### [Task to complete]
Report every line in the listing below where the string "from" shows up.

________________

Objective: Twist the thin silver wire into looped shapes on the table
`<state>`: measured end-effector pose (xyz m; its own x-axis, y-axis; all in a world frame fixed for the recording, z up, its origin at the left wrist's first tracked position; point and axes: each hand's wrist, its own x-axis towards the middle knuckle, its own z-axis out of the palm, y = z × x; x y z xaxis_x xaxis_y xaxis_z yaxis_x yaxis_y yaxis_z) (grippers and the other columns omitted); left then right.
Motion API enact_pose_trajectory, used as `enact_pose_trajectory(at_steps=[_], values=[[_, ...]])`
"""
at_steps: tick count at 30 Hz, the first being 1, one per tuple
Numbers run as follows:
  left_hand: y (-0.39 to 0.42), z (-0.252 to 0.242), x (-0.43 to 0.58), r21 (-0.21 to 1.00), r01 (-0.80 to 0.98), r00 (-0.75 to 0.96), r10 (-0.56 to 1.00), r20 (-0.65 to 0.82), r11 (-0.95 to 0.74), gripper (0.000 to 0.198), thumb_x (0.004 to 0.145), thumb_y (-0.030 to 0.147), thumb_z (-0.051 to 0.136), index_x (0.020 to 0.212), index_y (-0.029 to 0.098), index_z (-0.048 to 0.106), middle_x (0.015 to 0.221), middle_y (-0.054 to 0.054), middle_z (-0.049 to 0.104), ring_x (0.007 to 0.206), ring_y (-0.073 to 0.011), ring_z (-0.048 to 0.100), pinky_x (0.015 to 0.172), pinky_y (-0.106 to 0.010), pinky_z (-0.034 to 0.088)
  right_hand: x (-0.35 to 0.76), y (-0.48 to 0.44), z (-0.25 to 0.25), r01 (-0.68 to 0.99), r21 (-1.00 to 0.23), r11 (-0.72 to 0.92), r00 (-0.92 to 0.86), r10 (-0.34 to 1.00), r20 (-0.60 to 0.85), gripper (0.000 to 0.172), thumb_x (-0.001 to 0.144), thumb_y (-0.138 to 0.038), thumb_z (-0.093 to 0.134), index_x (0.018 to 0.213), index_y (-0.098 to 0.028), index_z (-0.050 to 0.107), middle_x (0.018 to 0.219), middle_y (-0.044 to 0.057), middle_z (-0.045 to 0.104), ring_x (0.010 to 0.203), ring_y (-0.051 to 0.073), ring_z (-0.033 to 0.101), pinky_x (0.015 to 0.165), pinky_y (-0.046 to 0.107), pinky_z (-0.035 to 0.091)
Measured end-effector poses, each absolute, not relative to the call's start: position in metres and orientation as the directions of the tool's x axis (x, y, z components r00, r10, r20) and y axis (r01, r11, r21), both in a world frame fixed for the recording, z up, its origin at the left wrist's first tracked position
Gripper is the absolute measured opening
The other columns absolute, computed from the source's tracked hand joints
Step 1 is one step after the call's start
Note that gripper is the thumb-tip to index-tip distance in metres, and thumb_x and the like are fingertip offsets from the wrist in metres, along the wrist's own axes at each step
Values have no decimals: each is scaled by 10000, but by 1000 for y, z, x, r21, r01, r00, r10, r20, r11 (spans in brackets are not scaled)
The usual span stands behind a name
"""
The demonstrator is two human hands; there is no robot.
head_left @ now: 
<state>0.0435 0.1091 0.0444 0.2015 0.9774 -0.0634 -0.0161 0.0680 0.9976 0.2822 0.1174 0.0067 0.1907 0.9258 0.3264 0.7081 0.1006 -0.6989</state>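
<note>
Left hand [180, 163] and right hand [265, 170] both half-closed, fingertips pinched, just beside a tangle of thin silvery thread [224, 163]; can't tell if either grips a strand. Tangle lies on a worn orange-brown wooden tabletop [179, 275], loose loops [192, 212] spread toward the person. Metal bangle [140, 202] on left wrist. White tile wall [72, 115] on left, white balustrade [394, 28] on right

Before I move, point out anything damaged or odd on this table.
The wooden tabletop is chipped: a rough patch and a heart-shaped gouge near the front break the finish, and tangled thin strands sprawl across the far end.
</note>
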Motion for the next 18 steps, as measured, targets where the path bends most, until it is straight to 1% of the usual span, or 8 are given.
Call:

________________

### [Response to the task]
The other columns absolute, computed from the source's tracked hand joints
Note that gripper is the thumb-tip to index-tip distance in metres, and thumb_x and the like are fingertip offsets from the wrist in metres, along the wrist's own axes at each step

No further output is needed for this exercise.